Isabelle/HOL offers all the usual logical symbols like $\longrightarrow$, $\land$,
$\forall$ etc. HOL formulae are propositions, e.g.\ $\forall$ can appear below
$\Longrightarrow$, but not the other way around. Beware that $\longrightarrow$ binds more
tightly than $\Longrightarrow$: in $\forall x. P \longrightarrow Q$ the $\forall x$ covers $P \longrightarrow Q$, whereas
in $\forall x.
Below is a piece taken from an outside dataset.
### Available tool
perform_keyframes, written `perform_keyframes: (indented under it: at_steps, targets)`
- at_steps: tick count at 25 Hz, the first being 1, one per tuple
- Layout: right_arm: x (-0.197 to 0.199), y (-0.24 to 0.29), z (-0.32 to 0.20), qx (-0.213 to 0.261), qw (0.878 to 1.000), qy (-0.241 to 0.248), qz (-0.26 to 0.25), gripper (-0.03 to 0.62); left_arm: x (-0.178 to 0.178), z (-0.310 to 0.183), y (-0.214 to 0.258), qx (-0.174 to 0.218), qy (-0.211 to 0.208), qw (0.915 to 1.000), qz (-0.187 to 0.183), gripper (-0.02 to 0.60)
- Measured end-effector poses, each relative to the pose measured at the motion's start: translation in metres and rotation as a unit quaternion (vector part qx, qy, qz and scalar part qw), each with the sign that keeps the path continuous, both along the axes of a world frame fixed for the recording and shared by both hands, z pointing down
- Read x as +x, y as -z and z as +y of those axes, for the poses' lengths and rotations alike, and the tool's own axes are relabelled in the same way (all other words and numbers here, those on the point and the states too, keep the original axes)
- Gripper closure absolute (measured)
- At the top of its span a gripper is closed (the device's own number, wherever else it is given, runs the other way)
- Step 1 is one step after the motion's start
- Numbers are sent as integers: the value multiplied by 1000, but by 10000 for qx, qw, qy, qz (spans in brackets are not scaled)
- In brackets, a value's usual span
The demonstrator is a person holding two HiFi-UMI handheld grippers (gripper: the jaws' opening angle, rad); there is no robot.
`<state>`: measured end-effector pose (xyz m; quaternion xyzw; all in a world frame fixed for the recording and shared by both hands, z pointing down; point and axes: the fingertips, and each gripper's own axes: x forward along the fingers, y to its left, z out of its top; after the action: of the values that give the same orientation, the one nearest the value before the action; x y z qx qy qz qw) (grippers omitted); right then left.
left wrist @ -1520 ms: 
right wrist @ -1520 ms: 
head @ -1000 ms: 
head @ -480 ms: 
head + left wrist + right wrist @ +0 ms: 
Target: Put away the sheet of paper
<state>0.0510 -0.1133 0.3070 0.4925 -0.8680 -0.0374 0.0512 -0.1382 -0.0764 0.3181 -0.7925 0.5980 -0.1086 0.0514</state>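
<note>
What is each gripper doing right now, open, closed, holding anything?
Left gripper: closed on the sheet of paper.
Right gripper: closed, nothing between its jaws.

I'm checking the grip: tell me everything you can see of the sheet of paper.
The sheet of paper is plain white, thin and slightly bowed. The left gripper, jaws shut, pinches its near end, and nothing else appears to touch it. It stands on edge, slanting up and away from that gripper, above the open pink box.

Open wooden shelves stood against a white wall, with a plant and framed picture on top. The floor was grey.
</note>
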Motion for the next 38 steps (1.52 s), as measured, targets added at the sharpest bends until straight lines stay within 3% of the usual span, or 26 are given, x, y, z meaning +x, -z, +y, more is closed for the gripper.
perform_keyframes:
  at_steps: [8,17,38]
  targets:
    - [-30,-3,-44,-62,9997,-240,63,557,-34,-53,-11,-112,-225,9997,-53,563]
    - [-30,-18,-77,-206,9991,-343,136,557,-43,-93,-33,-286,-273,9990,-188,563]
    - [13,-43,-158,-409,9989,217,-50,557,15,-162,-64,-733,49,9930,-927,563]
P \Longrightarrow Q$ it covers only $P$.
Proof methods include \isa{rule} (which performs a backwards
step with a given rule, unifying the conclusion of the rule with the
current subgoal and replacing the subgoal by the premises of the
rule), \isa{simp} (for simplification) and \isa{blast} (for predicate
calculus reasoning).
\subsection{Advice}
A word of warning for potential writers of Isar proofs. It
is easier to write obscure rather than readable texts. Similarly,
\isa{apply}-style proofs are sometimes easier to write than readable
ones: structure does not emerge automatically but needs to be
understood and imposed. If the precise structure of the proof is
unclear at beginning, it can be useful to start with \isa{apply} for
exploratory purposes until one has found a proof which can be
converted into a structured text in a second step. Top down conversion
is possible because Isar allows \isa{apply}-style proofs as components
of structured ones.
Finally, do not be mislead by the simplicity of the formulae being proved,
especially in the beginning. Isar has been used very successfully in
large applications, for example the formalisation of Java
dialects~\cite{KleinN-TOPLAS}.
\medskip
The rest of this tutorial is divided into two parts.
Section~\ref{sec:Logic} introduces proofs in pure logic based on
natural deduction. Section~\ref{sec:Induct} is dedicated to induction.